Ночь тянется долго. Сталкиваются от ветра оконные рамы, остывает и снова нагревается чай, шелестят страницы, мигает старая лампа – где-то внутри у неё случается сбой или судорога. Воздух, согретый конфоркой и чайником, становится густым, пряным, медленно тяжелеет, наливается ночью. Изредка поднимаю глаза на Пег: она сидит на стуле напротив меня, согнув ногу в колене и держась пальцами за щиколотку. Глубоко впадают ключицы, остроносая голова наклонена набок. Перед ней – «Старик и море» издания восемьдесят второго года, пергаментно-жёлтые, толстые страницы, синий рисунок на белой обложке. Невыщипанная бровь, косая, широкая; крупные, как крошки ржаного хлеба, веснушки на крыльях носа. В стекле двери напротив отражается её фигура: вытянулась столбиком, напряжённо, как статуэтка, и вся подалась к окну. Окно дышит на неё ночью.
В какой-то момент кухня заливается вдруг стальным серым светом. Становится зябко, чай в стакане дышит холодком. Предметы проступают угловато и призрачно. Пег ловит мой взгляд, подходит к окну, опирается руками о подоконник и высовывается по самый пояс. Рубашка в синенький цветочек на ней пузырится от сырого ветра. За окном облака, как свалявшаяся вата, тяжелеют грозой; внизу густо, шершаво шелестят тополя, низко гнутся могучие ветви, кланяются рассвету. Солнце угадывается интуитивно, крепко замотанное облаками. Воздух, как пресная вода, сыроват и мутен. Где-то вдали стонет сигнализация. В сером мире машина шарит фарами по мокрому асфальту. Справа видно Волгу, и кажется, что рассвет поднимается от холодно-стальной, мертвенно спокойной волжской глади.

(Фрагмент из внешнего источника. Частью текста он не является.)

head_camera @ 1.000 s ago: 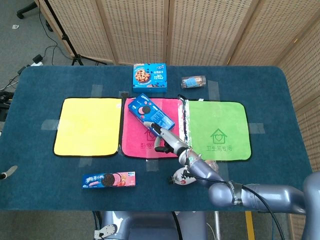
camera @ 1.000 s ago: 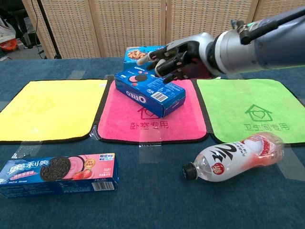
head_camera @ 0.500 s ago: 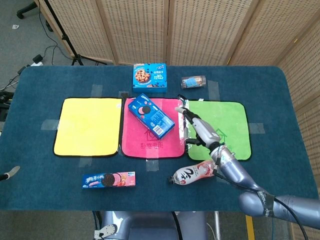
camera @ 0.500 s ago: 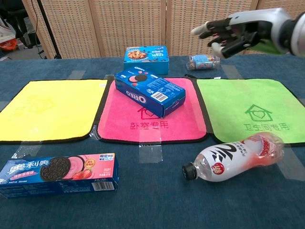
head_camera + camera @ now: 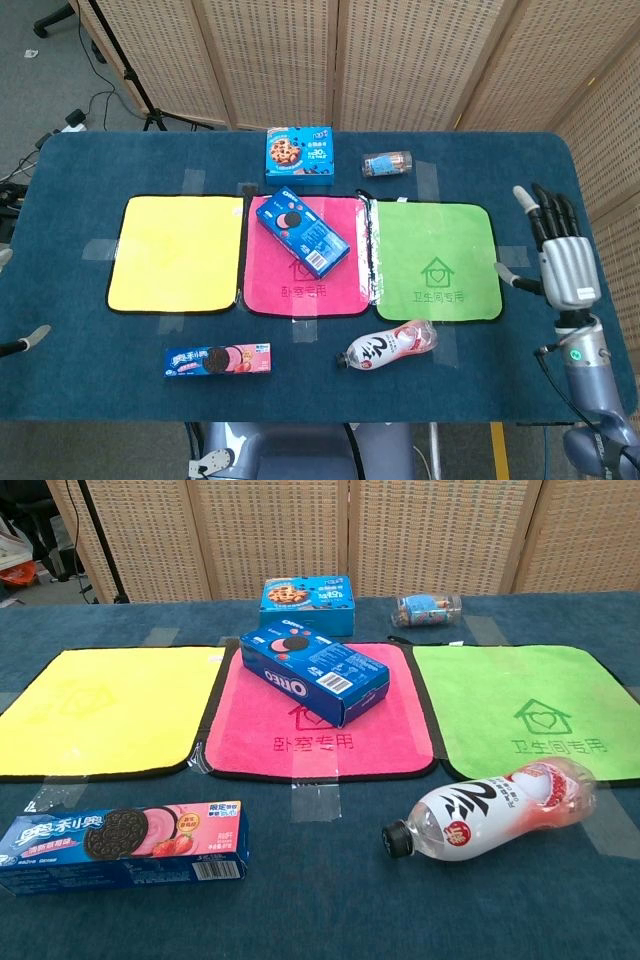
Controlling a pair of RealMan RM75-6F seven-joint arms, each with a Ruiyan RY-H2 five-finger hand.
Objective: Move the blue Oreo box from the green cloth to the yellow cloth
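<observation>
The blue Oreo box [image 5: 302, 235] [image 5: 313, 675] lies slantwise on the pink cloth [image 5: 300, 290] [image 5: 320, 742], between the yellow cloth [image 5: 175, 252] [image 5: 100, 710] and the green cloth [image 5: 435, 260] [image 5: 530, 710]. Both of those cloths are bare. My right hand [image 5: 560, 255] is raised off the table's right edge, fingers spread, holding nothing, far from the box. Only a grey tip of my left hand [image 5: 28, 340] shows at the left border of the head view. The chest view shows neither hand.
A blue cookie box [image 5: 299, 152] [image 5: 307, 598] and a small jar on its side [image 5: 386, 163] [image 5: 427, 609] sit at the back. A pink-labelled bottle [image 5: 388, 345] [image 5: 490, 808] and a strawberry Oreo pack [image 5: 218, 359] [image 5: 120, 845] lie near the front edge.
My right hand has drawn back from the blue Oreo box, swung right past the green cloth and left the chest view. The box stays on the pink cloth.
</observation>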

Гремит, холодает, свежеет. Я касаюсь плечом тёплого плеча Пег, слышу, как ровно дышит она, а где-то сзади наша престарелая квартира вздыхает сетью водопроводных труб.

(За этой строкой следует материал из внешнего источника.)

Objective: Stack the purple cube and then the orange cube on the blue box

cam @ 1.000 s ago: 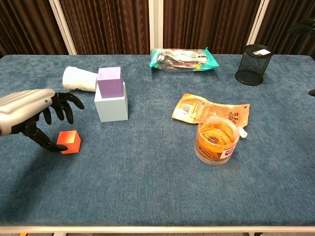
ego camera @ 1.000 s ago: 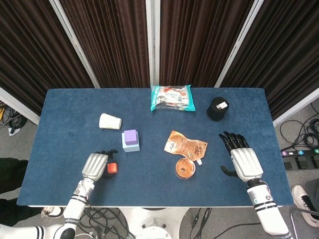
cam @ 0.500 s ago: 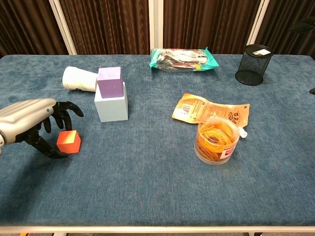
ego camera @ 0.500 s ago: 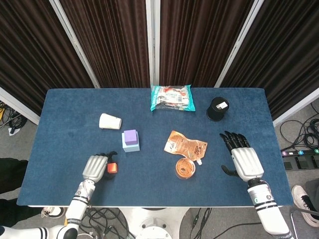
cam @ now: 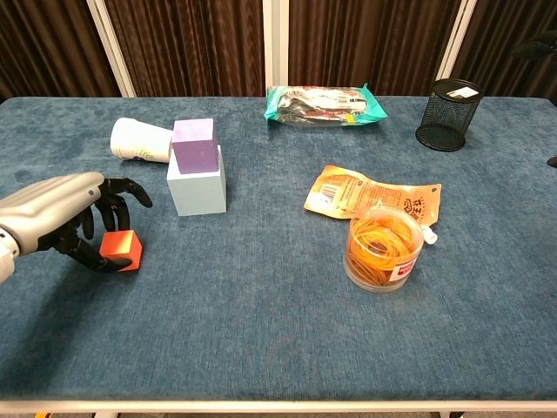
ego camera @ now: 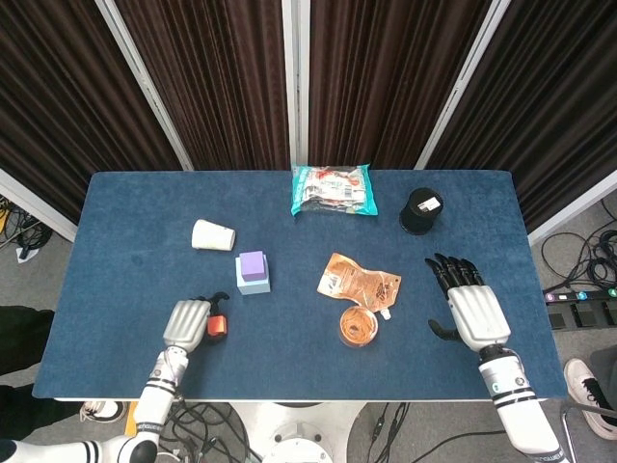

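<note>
The purple cube (cam: 193, 144) (ego camera: 253, 264) sits on top of the pale blue box (cam: 197, 185) (ego camera: 254, 283), left of the table's middle. The orange cube (cam: 121, 250) (ego camera: 218, 327) rests on the table in front of and to the left of the box. My left hand (cam: 61, 218) (ego camera: 189, 323) is wrapped around the orange cube, thumb against its near left side and fingers curled over its top and far side. My right hand (ego camera: 469, 307) lies flat with fingers spread on the right of the table, holding nothing; the chest view does not show it.
A white paper cup (cam: 139, 140) lies on its side behind the box. An orange pouch (cam: 372, 196) and a clear tub of rubber bands (cam: 382, 246) sit mid-table. A teal snack bag (cam: 321, 104) and a black mesh cup (cam: 448, 114) stand at the back.
My left hand has moved in on the orange cube and its fingers have curled around it. The cube has shifted slightly. The right hand has stayed still.
</note>
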Tool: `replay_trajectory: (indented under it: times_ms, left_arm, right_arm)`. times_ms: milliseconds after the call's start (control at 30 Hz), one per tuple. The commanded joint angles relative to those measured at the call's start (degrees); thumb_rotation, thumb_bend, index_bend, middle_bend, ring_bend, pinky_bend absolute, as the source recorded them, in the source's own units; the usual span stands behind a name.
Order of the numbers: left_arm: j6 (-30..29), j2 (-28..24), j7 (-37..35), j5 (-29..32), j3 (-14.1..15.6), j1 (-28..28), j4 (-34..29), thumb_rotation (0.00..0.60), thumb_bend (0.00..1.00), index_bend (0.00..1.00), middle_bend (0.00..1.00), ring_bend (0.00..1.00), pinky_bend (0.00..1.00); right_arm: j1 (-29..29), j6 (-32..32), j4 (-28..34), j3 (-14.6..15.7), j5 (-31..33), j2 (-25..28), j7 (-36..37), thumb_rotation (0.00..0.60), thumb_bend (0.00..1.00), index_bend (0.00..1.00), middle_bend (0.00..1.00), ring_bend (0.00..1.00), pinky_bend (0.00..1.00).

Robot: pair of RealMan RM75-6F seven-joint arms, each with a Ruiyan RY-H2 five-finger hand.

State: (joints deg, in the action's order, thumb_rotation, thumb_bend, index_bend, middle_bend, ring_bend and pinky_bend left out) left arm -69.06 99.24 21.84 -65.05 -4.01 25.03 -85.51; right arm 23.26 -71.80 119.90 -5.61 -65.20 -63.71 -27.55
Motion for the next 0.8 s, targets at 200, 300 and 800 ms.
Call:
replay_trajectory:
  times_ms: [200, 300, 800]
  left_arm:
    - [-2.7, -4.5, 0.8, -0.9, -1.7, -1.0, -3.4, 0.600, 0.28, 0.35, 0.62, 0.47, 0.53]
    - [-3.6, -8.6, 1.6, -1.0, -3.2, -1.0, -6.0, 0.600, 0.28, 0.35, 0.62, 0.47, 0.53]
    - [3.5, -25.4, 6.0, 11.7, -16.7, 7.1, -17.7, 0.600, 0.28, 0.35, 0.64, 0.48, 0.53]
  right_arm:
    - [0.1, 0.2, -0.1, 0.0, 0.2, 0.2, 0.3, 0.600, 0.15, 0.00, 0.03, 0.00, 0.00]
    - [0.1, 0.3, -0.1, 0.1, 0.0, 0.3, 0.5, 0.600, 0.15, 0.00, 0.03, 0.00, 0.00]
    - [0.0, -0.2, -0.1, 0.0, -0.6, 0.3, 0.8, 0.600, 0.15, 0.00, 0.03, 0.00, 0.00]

– Вот и повидались, – говорит Пег не мне.
Единственную в году встречу с нашей квартирой мы отмечаем, встречая рассвет.
Каждый раз, перескакивая с платформы на подножку, хочется остановиться и ненадолго приложиться лбом и ладонями к железному боку, как к шкуре или чешуе вполне себе живого существа. Поезд – гладкое, длинное, тяжёлое, доброе, человечье. Тяжело стоит на рельсах его разгорячённая громада, касаясь их только кромками сложных, в мазуте вымазанных колёс. Внутри у него деятельно и живо кипит человечий дух, хлопает дверьми и откидными сиденьями, лезет в окна, прижимается к ним носами и пальцами, а когда поезд медленно перекатывается на первый оборот колёс, выдыхает нестройно, на разный лад: «Поехали!»
В вагоне душно и хлопотно, крепко дует через резиной обитые окна. По-поездному пахнет полотенцами, быстрой лапшой и пакетированным чаем. Звенят ложки, тихий говор шелестом катится от полки к полке; где-то надрывается ребёнок, и всё это сплетается в единую, устоявшуюся гармонию. Особенно хорошо сидеть внизу, обняв руками коленки в помятых ситцевых штанах, и, прислонившись лбом к старой деревянной раме окна, неотступно следить, как отматываются назад рельсы, залитые неровными чёрными пятнами пузатые вагоны с бензином и нефтью, невысокие дома с обтрёпанными балконами. Потом город остаётся позади, и как-то незаметно вдоль рельсов вытягиваются поля. Их бугристое светленькое полотно раскидывается, как скатерть, и так и ждёшь, что кто-то проведет сейчас по нему морщинистой рукой. Такое это поле широкое, такое простенько-чистое, что слепит своим простором глаза и душу, болезненно цепляет глубокой мучительной любовью, от которой хочется плакать. Небо над полем и кажется заплаканно-радостным, улыбающимся; высокое, с полем слитое и от него не отделимое. Особенно грустно и особенно красиво стоят в этом просторе по одиночке и группками пёстрые тонкие берёзки, совсем есенинские.